Instructions for the task: Copy the listing out exactly as shown.

————————

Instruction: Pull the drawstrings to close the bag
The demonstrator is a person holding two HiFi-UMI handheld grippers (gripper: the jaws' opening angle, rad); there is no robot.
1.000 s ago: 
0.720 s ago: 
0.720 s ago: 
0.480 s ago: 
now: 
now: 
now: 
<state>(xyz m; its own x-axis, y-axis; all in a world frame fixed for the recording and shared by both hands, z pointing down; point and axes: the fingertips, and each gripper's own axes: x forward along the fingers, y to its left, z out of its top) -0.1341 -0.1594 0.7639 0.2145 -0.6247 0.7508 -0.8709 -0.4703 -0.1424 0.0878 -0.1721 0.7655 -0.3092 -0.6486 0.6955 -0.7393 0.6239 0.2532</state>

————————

Task output:
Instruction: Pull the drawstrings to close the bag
The demonstrator is a person holding two HiFi-UMI handheld grippers (gripper: the jaws' opening angle, rad); there is no robot.
1.000 s ago: 
0.720 s ago: 
0.720 s ago: 
0.480 s ago: 
now: 
now: 
now: 
<state>(xyz m; its own x-axis, y-axis; all in a world frame fixed for the recording and shared by both hands, z pointing down; point and axes: the fingertips, and each gripper's own axes: x forward along the fingers, y to its left, z out of its top) -0.1341 -0.1594 0.7639 0.2145 -0.6247 0.7508 -0.8709 -0.4703 -0.1424 0.0878 -0.1721 0.7655 -0.3092 -0.6486 0.6955 -0.7393 0.6239 0.2532</state>

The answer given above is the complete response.